(Or – How to patch a RMS Cluster in 14 easy steps)
I had a previous blog post on this subject that I have since taken down. This has been a “fuzzy” area really since Microsoft shipped OpsMgr 2007, mostly just because there was no official guidelines or instructions on the “right” way to apply SCOM hotfixes to a RMS cluster.
This post also won’t be “official” but comes out of knowledge gained from success and failures, and discussions with the product group on the best way to accomplish this.
The recommended process will be very similar to the R2 upgrade process for upgrading a clustered RMS from SP1 to R2. I must say I am not a fan of this process… because it forces downtime for the RMS. When generally patching Microsoft clusters – hotfixes should be applied to the passive node, then failing over the cluster and patching the other (now passive) node. This results in the least amount of downtime for the application, which is why we clustered something in the first place. This should be a design goal of any update.

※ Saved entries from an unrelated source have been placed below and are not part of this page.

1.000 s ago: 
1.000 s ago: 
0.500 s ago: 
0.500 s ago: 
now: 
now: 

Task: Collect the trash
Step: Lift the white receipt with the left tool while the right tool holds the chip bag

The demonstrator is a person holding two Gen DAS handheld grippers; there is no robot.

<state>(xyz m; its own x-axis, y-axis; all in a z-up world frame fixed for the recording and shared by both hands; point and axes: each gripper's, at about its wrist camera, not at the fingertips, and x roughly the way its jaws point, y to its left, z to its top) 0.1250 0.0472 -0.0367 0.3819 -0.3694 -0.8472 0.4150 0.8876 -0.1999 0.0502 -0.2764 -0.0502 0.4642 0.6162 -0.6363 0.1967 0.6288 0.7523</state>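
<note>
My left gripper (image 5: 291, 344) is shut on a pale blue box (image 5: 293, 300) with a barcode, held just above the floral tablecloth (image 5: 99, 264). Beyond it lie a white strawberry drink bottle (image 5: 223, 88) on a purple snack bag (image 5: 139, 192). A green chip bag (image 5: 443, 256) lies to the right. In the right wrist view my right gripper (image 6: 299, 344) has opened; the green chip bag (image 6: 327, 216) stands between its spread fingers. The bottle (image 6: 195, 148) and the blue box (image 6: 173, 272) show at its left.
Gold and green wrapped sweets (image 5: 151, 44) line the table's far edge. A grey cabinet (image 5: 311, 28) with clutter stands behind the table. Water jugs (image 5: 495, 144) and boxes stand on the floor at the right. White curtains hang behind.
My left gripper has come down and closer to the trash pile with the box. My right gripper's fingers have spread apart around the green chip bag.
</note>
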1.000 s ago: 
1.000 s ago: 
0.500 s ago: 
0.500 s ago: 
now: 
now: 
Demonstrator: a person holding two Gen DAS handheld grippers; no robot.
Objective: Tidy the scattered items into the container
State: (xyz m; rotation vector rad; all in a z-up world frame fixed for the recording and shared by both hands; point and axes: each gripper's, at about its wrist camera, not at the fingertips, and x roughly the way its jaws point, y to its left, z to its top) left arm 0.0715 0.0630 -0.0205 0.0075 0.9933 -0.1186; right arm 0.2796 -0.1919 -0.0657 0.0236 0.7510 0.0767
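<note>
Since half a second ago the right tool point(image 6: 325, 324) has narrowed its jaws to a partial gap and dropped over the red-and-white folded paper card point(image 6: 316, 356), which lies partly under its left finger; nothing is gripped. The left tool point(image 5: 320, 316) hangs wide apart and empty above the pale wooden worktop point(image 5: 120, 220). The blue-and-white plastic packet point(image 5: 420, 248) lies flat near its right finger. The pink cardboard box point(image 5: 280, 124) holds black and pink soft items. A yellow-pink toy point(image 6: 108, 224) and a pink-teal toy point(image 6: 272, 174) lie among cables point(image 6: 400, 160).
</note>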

However – SCOM hotfixes are not designed with this in mind. The challenge is – that several SCOM hotfixes will make changes to the database, while being applied to the RMS. They expect the SDK service to be running locally, so they can accomplish this. This FORCES us to always apply a SCOM hotfix to the active node (under the current design).
This process of updating the active node, results in the stopping of the services on each active node. This might trigger a failover of the cluster resources, which we do NOT want to happen. So – we must take steps to keep the failover from occurring. This will be covered in detail below.
I really hope, that if we continue with supporting any clustered roles in SCOM – that we design the hotfix process around always patching the passive node in the future… as that limits the downtime of an update to the smallest amount possible.
Ok – enough about the process – lets get down to it.
In this example – I will be applying the OpsMgr R2 CU1 rollup hotfix to an OpsMgr R2 RMS Windows 2003 cluster. Any SCOM hotfix would follow the same process, unless there is specific guidance in the release notes for the hotfix. ALWAYS read the release notes.
High level overview:
- Log on to the active node (node1) of the RMS cluster
- Configure the cluster to not be able to fail over to the passive node (node2).
- Run the hotfix update on the active node (node1)
- Validate that the hotfix applied successfully to node1.
- Configure the cluster to be able to fail over to the passive node (node2).
- Move all the cluster resource groups to node2.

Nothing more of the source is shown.